By adhering to these three constraints, objects achieve partial support, ensuring stability and preventing collapse due to inadequate support. Combining the extreme point method with partial support constraints increases the possibilities for item placement, thereby enhancing space utilization.

2.3. Integration of the Heuristic Algorithm with Deep Reinforcement Learning

In online 3D-BP tasks, training solely with DRL can result in poor training outcomes due to significant discrepancies in the definition of strategy quality. Therefore, heuristic algorithms are typically integrated into the training process.
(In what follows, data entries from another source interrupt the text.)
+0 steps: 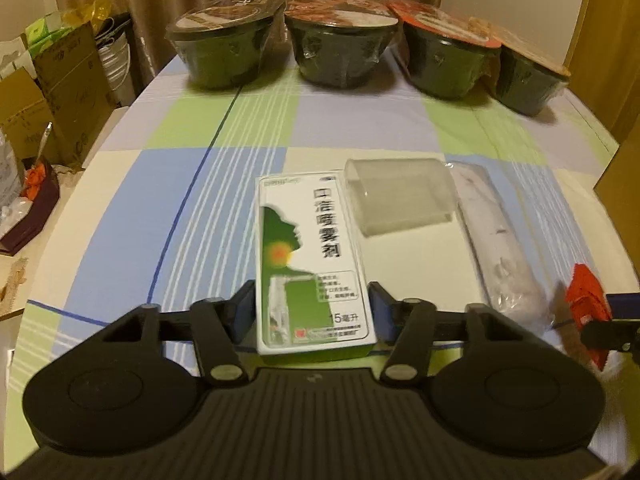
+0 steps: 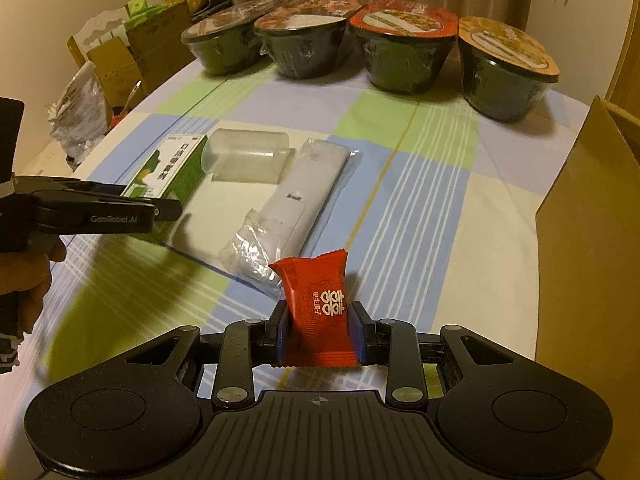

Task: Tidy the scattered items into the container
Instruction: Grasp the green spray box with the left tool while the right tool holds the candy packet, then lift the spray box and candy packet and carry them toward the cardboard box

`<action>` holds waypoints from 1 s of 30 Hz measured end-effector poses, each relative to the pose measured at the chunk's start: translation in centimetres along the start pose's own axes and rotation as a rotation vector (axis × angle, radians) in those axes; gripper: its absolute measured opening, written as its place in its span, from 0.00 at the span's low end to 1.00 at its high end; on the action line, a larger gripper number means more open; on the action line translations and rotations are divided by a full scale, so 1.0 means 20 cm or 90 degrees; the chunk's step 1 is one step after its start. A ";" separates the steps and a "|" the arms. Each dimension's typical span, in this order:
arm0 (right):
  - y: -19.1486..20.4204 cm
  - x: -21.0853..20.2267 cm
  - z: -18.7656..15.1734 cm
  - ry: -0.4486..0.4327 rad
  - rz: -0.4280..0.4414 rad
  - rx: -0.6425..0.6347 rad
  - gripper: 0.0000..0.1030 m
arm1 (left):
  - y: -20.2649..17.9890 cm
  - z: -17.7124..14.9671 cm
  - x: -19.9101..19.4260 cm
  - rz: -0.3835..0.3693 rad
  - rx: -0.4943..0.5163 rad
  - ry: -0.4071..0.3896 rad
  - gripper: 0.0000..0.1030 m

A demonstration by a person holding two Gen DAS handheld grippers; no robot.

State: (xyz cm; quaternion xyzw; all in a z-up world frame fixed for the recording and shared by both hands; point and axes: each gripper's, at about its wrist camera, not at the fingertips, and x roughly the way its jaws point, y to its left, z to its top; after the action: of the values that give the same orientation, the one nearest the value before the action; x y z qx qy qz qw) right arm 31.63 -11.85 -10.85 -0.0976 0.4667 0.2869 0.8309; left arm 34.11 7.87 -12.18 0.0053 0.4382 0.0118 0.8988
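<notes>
The left tongs (image 1: 312, 312) are clamped across the green-and-white medicine box (image 1: 310, 264) on the table (image 1: 224, 184). The right tongs (image 2: 320, 334) pinch a red candy packet (image 2: 318, 304) upright, ready for carrying towards the cardboard container (image 2: 592, 240) at right.

Left gripper (image 1: 312, 312): matte black body with ribbed centre plate, two round side housings, hinged link arms with silver pivot screws, blue finger pads (image 1: 244, 312). Right gripper (image 2: 320, 332): identical build, small crosshair mark on the plate. White "GenRobot.AI" lettering on the left gripper's side; a hand (image 2: 24, 276) grips its handle.
</notes>
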 end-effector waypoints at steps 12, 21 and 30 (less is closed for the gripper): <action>0.10 -0.18 -0.31 0.034 0.017 0.067 0.33 | -0.11 -0.35 -0.44 -0.040 -0.031 0.065 0.49; 0.17 -0.35 -0.51 0.032 -0.003 0.089 0.33 | -0.32 -0.56 -0.60 -0.060 0.056 0.070 0.69; 0.18 -0.36 -0.57 0.023 -0.011 0.098 0.33 | -0.30 -0.51 -0.55 -0.060 0.056 0.074 0.69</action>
State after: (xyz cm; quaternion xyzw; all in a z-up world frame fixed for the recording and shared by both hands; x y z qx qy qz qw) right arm 18.63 -16.60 -10.71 -0.0425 0.5015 0.2409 0.8298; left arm 19.44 1.68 -9.98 0.0238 0.4894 -0.0498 0.8703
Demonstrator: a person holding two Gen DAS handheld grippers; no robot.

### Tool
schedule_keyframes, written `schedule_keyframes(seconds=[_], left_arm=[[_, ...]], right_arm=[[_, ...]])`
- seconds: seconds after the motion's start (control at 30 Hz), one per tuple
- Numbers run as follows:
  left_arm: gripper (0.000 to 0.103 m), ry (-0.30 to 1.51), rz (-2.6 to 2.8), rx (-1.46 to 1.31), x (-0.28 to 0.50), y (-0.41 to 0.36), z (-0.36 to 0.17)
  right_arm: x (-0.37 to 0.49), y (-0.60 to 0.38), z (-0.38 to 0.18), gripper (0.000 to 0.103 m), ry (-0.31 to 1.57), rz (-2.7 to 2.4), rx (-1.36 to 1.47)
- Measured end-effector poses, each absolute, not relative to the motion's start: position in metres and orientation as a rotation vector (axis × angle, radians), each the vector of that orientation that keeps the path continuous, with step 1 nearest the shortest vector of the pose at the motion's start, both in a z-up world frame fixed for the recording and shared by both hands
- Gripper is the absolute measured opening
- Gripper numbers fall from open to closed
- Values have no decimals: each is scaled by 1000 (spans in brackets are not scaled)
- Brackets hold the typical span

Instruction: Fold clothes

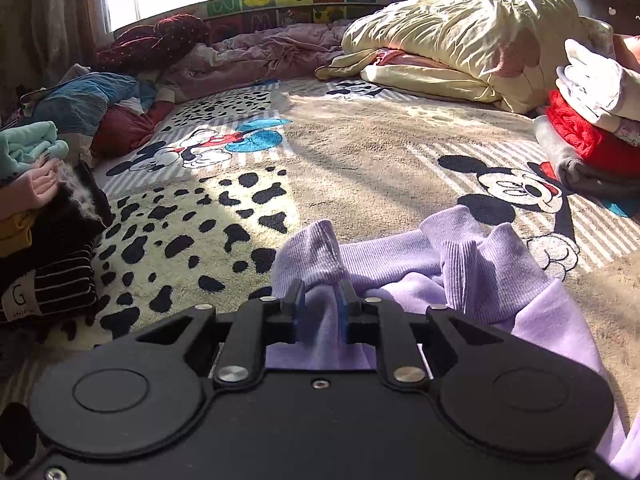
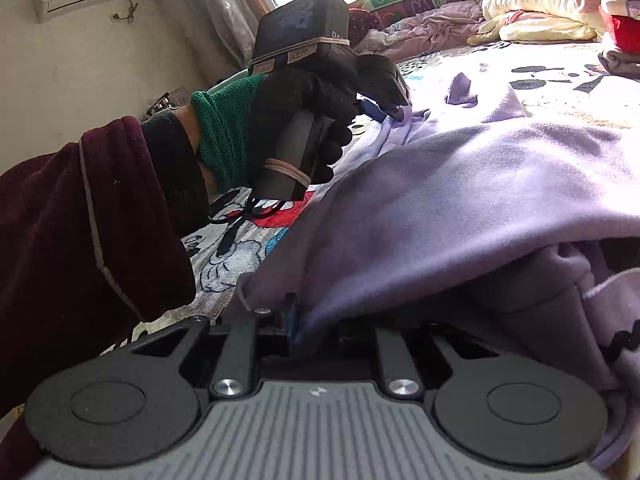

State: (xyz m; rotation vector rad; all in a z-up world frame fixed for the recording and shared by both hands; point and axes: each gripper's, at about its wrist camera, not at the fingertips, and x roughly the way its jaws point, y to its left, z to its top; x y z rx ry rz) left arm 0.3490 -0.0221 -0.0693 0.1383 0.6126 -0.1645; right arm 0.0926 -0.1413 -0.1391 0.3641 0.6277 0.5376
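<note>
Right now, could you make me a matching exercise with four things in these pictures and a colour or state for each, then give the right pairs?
Things:
1. sweater
2. blanket
3. glove
4. left gripper

Descriptions:
A. black with a green cuff
B. closed on cloth
C. purple
D. printed with cartoon mice

Pairs: 1-C, 2-D, 3-A, 4-B
</note>
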Motion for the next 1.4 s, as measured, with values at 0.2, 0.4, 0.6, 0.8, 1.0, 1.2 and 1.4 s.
schedule_keyframes(seconds=[0.2,0.4,0.6,0.8,1.0,1.2,1.4], left_arm=[[9,733,-180,75,407,-24,-95],[9,810,-166,67,428,-23,-105],[12,724,-194,77,380,-18,-52],[21,675,-450,237,272,-49,-14],[48,681,-778,454,186,-139,-6],[48,690,-930,768,130,-234,-54],[48,624,-870,1044,111,-271,-98]], right_arm=[[92,-142,-140,19,628,544,375],[92,-140,-140,19,626,543,355],[90,-139,-139,21,621,538,338],[76,-135,-130,42,584,498,306],[52,-130,-126,50,529,456,255],[38,-136,-132,50,512,420,236],[30,-135,-153,50,453,427,172]])
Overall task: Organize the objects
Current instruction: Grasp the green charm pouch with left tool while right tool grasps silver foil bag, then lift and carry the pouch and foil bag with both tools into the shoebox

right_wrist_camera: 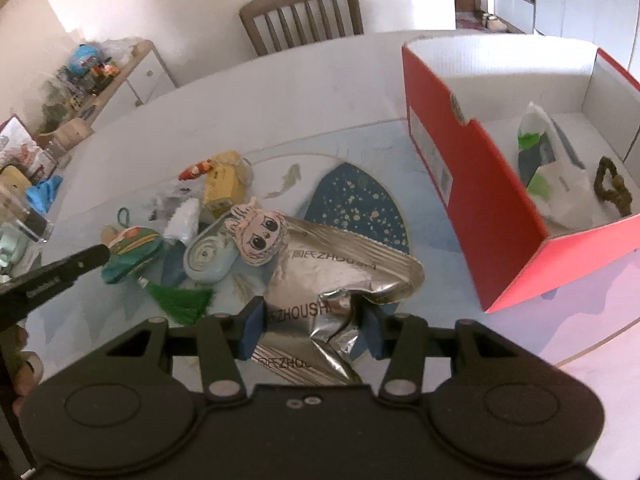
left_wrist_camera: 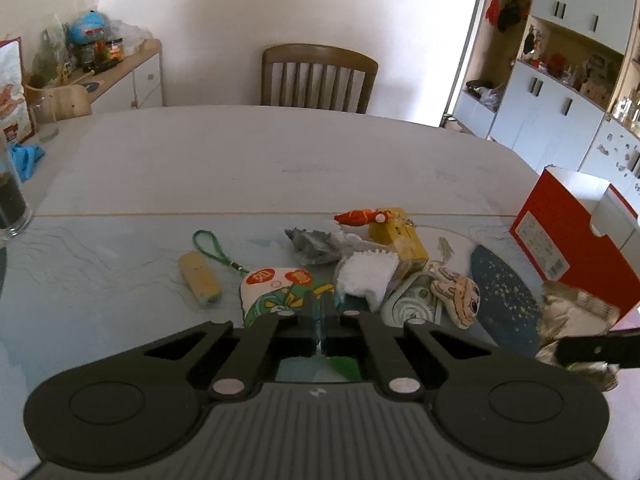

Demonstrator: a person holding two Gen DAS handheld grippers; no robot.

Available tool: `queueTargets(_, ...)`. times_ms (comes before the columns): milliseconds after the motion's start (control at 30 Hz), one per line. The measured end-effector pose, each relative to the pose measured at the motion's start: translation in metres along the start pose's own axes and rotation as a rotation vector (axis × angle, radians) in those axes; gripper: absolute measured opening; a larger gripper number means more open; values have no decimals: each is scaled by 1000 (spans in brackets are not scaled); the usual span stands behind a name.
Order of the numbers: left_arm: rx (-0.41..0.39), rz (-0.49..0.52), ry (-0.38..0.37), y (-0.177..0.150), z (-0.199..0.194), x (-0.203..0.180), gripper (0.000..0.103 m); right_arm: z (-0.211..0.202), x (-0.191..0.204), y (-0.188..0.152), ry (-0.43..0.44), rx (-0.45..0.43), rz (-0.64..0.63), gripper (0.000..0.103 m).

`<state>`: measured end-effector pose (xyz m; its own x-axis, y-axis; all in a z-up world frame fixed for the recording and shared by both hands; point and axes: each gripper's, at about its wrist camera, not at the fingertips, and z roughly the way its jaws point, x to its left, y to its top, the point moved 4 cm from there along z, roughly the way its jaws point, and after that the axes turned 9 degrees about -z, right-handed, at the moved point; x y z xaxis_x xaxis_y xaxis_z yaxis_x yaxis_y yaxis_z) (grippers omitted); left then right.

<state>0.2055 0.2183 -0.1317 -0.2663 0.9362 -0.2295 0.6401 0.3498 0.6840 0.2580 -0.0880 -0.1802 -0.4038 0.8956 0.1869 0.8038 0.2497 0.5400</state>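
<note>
Gripping a crinkled silver foil pouch at lower centre of the right wrist view, the right tongs pinch its crumpled near end; it looks light, slippery and easily creased. Left tongs are closed on the green charm pouch, soft and light, best held by its edge. Red box waits at right on the tabletop.

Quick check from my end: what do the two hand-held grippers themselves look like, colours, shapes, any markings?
Both are black plastic with two round discs, angled linkage arms with silver pivot pins, and a ribbed grey housing. The left hand-held gripper has dark fingers; small white lettering on one finger is unreadable. The right hand-held gripper has blue pads. No cables or sleeves show.
</note>
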Motion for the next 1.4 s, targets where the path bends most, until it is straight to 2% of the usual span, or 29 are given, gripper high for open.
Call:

This section explains how heuristic algorithms and constraints are integrated into DRL, divided into three parts: extreme points and extreme point priority sorting constraints, deepest bottom left with fill, and reward function design.

2.3.1. Extreme Points and Extreme Point Priority Sorting Constraints

This study integrates extreme points and the extreme point priority sorting method into the action strategy of DRL. When placing objects into the target container, the current extreme point is identified using the extreme point algorithm, which becomes the chosen placement for the action strategy. As illustrated in Figure 3, the currently placed object generates three extreme points: upper, right, and front. The extreme points generated by previously placed objects are categorized as other extreme points. The upper extreme point is classified as another extreme point in the strategy selection. Thus, the action strategy offers three placement positions and two placement directions. Among the other extreme points, many placement points exist. Using the designed extreme point priority sorting method, the wasted space caused by each placement is calculated and sorted, arranging the extreme points from least to most wasted space. To determine whether an object can be placed in the container, the 3D grid state of the container is used to prevent unreasonable placement scenarios.

2.3.2. Deepest Bottom Left with Fill

The Deepest Bottom Left with Fill (DBLF) heuristic algorithm [29] aims to place objects as close to the target container’s corners and edges as possible. Building on the method by the research in [13], this study integrates DBLF into deep reinforcement learning by creating a 3D grid-based placement score space, similar to the 3D grid state method for container space. The container space is divided into grids with a volume of 1, where each grid’s value represents the placement score of an object.

Initially, the space score values are set to decrease from the bottom-left corner to the top-right corner, as illustrated in Figure 4. The figure shows a 2D score distribution, and each layer follows the depicted distribution. Stacking these distributions forms the initial 3D score space. The scoring is primarily based on whether there are objects near the space. As shown in Figure 5, if a space is already occupied, its grid score is removed; if a space is unoccupied but has neighboring objects, its grid score is increased by 3 points; if a space is unoccupied and has no neighboring objects, its grid score remains unchanged.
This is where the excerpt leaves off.